Спасибо. Может быть, последовать за старухой Шагинян и написать "Четыре урока у Гельмана"?:)
:) не, ну правда, совсем мутная "беседа", прям муаммар и проханов.

А четыре урока да, идея хорошая, вырулить можно современно.
Зато памятник эпохи. Заметьте, что Совдепия ненавидела "фашистов-чернорубашечников" - но никакой ответной вражды. А Горький так преспокойно жил на своей вилле, пока Коба наконец не решил (или кто-то ему указал), что хватит.
ну, не знаю, не всё, что успело закаменеть - памятник. А Совдепия ненавидела периодически практически всё подряд, кроме круглогодичного тумана над темзой.
Амфитеатров, понятно! :-)

Кстати, Вы читали панегирики Муссолини написанные Мережковским?
Нет, не доводилось. Но вполне понимаю их происхождение и поддерживаю - в той ситуации это было совершенно оправданно.
Я хотел (пока им. доступ к хорошему сканеру) отдельной записью "вывесить" "Муссолини и Данте".

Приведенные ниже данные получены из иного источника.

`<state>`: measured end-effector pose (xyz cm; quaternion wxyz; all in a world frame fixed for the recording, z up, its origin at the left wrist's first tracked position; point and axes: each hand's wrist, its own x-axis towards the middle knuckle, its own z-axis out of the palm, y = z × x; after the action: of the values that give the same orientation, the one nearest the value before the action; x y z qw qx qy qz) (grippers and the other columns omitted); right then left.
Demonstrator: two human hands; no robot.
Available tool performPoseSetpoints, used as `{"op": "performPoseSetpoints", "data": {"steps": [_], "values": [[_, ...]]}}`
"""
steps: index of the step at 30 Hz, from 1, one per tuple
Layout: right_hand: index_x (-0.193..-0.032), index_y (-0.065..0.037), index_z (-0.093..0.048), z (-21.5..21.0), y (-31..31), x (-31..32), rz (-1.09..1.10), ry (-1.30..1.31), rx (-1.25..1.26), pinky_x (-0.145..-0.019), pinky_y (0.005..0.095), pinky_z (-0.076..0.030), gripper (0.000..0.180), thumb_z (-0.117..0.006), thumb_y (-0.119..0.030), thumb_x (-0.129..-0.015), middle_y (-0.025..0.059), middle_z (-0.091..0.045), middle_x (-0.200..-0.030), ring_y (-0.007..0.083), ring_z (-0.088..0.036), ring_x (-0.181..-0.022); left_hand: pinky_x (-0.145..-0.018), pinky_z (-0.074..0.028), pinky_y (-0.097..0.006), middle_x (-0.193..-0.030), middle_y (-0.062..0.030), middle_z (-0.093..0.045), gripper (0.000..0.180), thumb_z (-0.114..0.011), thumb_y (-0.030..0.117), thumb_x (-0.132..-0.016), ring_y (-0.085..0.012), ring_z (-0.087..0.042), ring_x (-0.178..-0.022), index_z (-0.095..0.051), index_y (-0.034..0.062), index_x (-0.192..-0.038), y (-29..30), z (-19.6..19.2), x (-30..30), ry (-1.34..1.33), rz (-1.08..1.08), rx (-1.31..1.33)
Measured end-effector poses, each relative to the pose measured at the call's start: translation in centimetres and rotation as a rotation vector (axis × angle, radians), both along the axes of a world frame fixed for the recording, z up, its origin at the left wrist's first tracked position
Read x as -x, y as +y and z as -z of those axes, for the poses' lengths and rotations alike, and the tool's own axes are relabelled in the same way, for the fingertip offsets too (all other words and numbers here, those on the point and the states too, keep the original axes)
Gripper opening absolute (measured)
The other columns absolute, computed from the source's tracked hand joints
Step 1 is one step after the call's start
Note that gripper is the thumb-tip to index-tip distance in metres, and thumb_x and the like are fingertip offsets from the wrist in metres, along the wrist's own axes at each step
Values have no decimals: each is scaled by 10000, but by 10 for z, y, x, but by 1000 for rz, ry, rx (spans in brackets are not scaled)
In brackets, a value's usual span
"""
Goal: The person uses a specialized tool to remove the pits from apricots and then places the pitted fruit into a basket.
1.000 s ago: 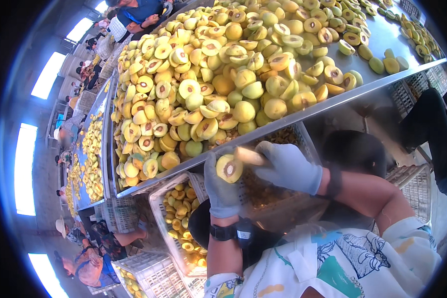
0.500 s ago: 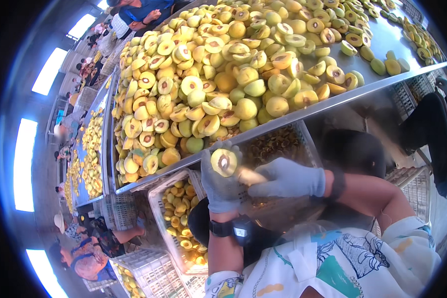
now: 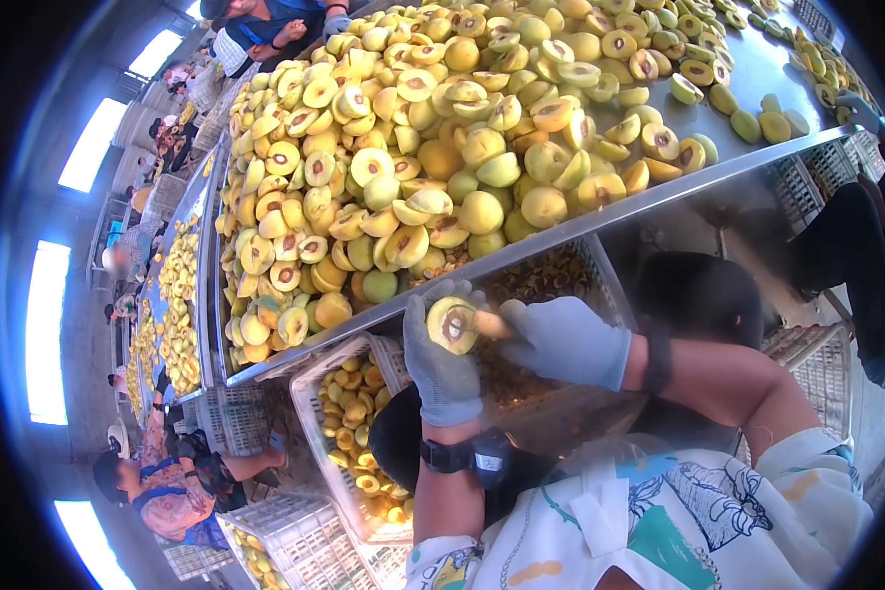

Меня просто умиляет та непосредственность с которой "эти люди" продолжали свои нападки на "самодержавие" даже после Октября!
Вот из Амфитеатрова на эту тему: "Я столько боролся противъ самодержавія, что никакъ не могу быть заподозрѣнъ въ симпатіяхъ къ нему и въ стремленіяхъ къ его реставраціи, хотя опытъ 1917-1930 гг. и научилъ меня признавать, что „маленькій деревянный домикъ лучше большой каменной болѣзни”, и, какъ ни огрубѣла въ устарѣлости самодержавная форма правленія, все же, самое плохое самодержавіе лучше самаго хорошаго большевизма."